[TASK ITEM] Although the entries contain pictures, write out only their text, exactly as it stands.

Items from a data source:
*** Block opens ***

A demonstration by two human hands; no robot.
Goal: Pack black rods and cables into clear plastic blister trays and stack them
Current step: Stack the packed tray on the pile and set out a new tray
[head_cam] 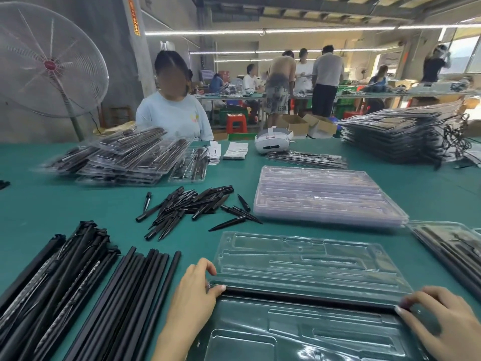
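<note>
Rod (307, 295), stiff and light, lies in the thin, flexible tray (299, 259); left hand (195, 290) and right hand (442, 316) pinch its two ends.

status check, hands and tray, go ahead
Left hand and right hand pressing black rod into open blister tray. Nothing in the way.

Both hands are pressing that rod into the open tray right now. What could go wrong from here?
1. The long black rod lies along the clear plastic blister tray's fold; the left hand and right hand press only its ends, so the middle may not seat.
2. The thin tray could buckle under uneven pressure.
</note>
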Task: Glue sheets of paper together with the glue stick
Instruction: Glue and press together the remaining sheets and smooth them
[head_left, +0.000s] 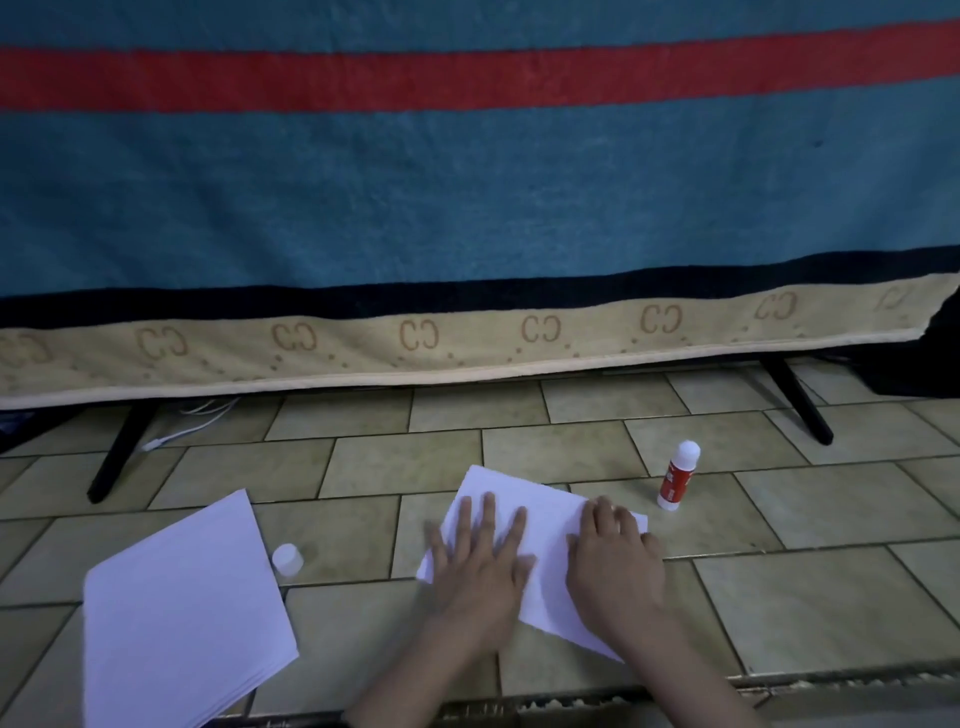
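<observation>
In the head view, the left hand (480, 558) and the right hand (613, 558) are lying palm-down with fingers spread flat, gripping nothing, pressing on the white rectangular paper sheets (545, 561) on the beige tiled floor (779, 597). The red-and-white plastic glue stick (678, 475) is standing uncapped just beyond them; its white cap (287, 559) is sitting beside a white paper stack (182, 613).

A white paper sheet (540, 525) on the tiled floor (779, 587) is pressed flat by the left hand (480, 558) and right hand (615, 556); a red-and-white glue stick (678, 475) stands uncapped nearby.
</observation>
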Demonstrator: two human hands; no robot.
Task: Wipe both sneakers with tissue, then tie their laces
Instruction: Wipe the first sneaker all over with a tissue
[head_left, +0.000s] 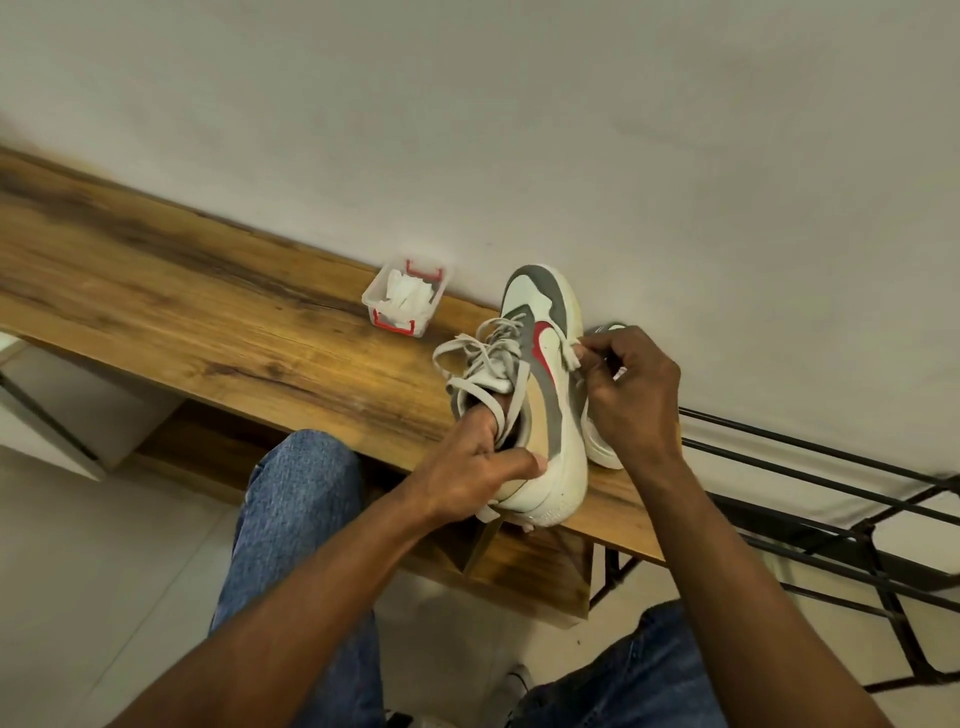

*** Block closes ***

[ANSWER TO THE EXERCISE]
A demonstration by two human hands; no robot.
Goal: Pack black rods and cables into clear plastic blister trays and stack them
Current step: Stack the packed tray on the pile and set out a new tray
[head_cam] 
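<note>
Rod (307, 295), stiff and light, lies in the thin, flexible tray (299, 259); left hand (195, 290) and right hand (442, 316) pinch its two ends.

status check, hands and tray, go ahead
Left hand and right hand pressing black rod into open blister tray. Nothing in the way.

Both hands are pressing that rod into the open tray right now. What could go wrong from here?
1. The long black rod lies along the clear plastic blister tray's fold; the left hand and right hand press only its ends, so the middle may not seat.
2. The thin tray could buckle under uneven pressure.
</note>
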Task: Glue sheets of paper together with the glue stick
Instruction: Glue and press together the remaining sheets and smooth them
[head_left, +0.000s] 
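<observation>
In the head view, the left hand (480, 558) and the right hand (613, 558) are lying palm-down with fingers spread flat, gripping nothing, pressing on the white rectangular paper sheets (545, 561) on the beige tiled floor (779, 597). The red-and-white plastic glue stick (678, 475) is standing uncapped just beyond them; its white cap (287, 559) is sitting beside a white paper stack (182, 613).

A white paper sheet (540, 525) on the tiled floor (779, 587) is pressed flat by the left hand (480, 558) and right hand (615, 556); a red-and-white glue stick (678, 475) stands uncapped nearby.
</observation>
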Demonstrator: two human hands; no robot.
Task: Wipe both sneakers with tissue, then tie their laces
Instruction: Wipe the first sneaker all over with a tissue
[head_left, +0.000s] 

Nothing remains to be added to the answer.